**What the task asks**
Please reproduce the listing in full, exactly as given.

**Material provided**
#####

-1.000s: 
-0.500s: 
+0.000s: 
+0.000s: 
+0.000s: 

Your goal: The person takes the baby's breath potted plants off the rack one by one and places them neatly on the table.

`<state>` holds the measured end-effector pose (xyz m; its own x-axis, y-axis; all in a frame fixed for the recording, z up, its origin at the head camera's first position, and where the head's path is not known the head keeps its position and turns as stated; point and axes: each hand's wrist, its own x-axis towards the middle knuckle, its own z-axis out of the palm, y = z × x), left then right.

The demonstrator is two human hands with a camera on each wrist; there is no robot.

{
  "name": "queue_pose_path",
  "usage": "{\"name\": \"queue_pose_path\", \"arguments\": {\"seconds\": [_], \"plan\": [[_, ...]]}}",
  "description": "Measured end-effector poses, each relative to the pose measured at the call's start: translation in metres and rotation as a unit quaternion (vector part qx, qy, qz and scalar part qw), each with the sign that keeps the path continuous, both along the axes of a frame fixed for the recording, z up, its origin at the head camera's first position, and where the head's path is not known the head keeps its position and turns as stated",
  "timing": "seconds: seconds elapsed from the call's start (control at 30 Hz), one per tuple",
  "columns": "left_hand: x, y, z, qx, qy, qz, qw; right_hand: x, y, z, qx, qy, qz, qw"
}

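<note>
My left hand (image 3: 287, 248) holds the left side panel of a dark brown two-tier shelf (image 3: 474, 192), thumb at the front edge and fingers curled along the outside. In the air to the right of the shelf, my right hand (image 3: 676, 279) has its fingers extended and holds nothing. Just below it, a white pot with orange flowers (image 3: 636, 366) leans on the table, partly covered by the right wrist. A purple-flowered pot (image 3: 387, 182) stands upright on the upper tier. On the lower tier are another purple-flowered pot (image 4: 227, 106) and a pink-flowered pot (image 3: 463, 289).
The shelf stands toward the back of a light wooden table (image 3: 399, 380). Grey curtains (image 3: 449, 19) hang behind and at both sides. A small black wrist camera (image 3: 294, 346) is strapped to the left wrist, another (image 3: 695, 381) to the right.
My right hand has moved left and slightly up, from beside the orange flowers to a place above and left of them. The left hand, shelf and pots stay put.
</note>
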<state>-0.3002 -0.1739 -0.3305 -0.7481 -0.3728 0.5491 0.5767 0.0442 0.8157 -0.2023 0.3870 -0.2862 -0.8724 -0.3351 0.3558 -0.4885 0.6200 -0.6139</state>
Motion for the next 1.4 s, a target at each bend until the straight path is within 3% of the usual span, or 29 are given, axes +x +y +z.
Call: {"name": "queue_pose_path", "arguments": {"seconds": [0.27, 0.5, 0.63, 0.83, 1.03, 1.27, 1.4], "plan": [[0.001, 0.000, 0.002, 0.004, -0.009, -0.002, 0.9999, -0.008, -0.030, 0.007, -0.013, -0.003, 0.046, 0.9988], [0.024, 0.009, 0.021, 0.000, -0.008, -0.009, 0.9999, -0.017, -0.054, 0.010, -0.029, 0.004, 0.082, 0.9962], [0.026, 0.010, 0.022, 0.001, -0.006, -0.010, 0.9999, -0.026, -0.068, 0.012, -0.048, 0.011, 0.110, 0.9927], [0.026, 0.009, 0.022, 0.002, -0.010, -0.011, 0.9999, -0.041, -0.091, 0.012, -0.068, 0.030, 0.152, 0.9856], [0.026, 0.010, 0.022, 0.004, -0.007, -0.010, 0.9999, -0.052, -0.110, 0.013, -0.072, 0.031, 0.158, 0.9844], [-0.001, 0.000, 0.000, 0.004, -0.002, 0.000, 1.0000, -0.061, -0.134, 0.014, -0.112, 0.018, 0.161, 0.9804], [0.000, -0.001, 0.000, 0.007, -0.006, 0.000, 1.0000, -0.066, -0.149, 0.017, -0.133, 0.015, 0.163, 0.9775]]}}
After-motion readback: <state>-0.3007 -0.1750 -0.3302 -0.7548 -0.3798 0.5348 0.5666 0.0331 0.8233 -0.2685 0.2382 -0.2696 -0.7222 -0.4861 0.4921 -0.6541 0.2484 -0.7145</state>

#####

**Written answer**
-1.000s: 
-0.500s: 
+0.000s: 
+0.000s: 
+0.000s: 

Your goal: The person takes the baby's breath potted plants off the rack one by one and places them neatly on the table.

`<state>` holds the measured end-effector pose (xyz m; its own x-axis, y-axis; all in a frame fixed for the recording, z up, its origin at the head camera's first position, and where the head's path is not known the head keeps its position and turns as stated; point and axes: each hand's wrist, its own x-axis towards the middle knuckle, its own z-axis out of the palm, y = z × x), left then right.

The demonstrator is two human hands with a camera on each wrist; there is no robot.

{
  "name": "queue_pose_path",
  "usage": "{\"name\": \"queue_pose_path\", \"arguments\": {\"seconds\": [_], \"plan\": [[_, ...]]}}",
  "description": "Measured end-effector poses, each relative to the pose measured at the call's start: translation in metres and rotation as a unit quaternion (vector part qx, qy, qz and scalar part qw), each with the sign that keeps the path continuous, both along the axes of a frame fixed for the recording, z up, its origin at the head camera's first position, and where the head's path is not known the head keeps its position and turns as stated",
  "timing": "seconds: seconds elapsed from the call's start (control at 30 Hz), one per tuple",
  "columns": "left_hand: x, y, z, qx, qy, qz, qw; right_hand: x, y, z, qx, qy, qz, qw"
}

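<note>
My left hand (image 3: 287, 248) holds the left side panel of a dark brown two-tier shelf (image 3: 474, 192), thumb at the front edge and fingers curled along the outside. In the air to the right of the shelf, my right hand (image 3: 676, 279) has its fingers extended and holds nothing. Just below it, a white pot with orange flowers (image 3: 636, 366) leans on the table, partly covered by the right wrist. A purple-flowered pot (image 3: 387, 182) stands upright on the upper tier. On the lower tier are another purple-flowered pot (image 4: 227, 106) and a pink-flowered pot (image 3: 463, 289).
The shelf stands toward the back of a light wooden table (image 3: 399, 380). Grey curtains (image 3: 449, 19) hang behind and at both sides. A small black wrist camera (image 3: 294, 346) is strapped to the left wrist, another (image 3: 695, 381) to the right.
My right hand has moved left and slightly up, from beside the orange flowers to a place above and left of them. The left hand, shelf and pots stay put.
</note>
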<state>-0.3002 -0.1739 -0.3305 -0.7481 -0.3728 0.5491 0.5767 0.0442 0.8157 -0.2023 0.3870 -0.2862 -0.8724 -0.3351 0.3558 -0.4885 0.6200 -0.6139</state>
Motion for the next 1.4 s, a target at each bend until the straight path is within 3% of the usual span, or 29 are given, axes +x +y +z.
Call: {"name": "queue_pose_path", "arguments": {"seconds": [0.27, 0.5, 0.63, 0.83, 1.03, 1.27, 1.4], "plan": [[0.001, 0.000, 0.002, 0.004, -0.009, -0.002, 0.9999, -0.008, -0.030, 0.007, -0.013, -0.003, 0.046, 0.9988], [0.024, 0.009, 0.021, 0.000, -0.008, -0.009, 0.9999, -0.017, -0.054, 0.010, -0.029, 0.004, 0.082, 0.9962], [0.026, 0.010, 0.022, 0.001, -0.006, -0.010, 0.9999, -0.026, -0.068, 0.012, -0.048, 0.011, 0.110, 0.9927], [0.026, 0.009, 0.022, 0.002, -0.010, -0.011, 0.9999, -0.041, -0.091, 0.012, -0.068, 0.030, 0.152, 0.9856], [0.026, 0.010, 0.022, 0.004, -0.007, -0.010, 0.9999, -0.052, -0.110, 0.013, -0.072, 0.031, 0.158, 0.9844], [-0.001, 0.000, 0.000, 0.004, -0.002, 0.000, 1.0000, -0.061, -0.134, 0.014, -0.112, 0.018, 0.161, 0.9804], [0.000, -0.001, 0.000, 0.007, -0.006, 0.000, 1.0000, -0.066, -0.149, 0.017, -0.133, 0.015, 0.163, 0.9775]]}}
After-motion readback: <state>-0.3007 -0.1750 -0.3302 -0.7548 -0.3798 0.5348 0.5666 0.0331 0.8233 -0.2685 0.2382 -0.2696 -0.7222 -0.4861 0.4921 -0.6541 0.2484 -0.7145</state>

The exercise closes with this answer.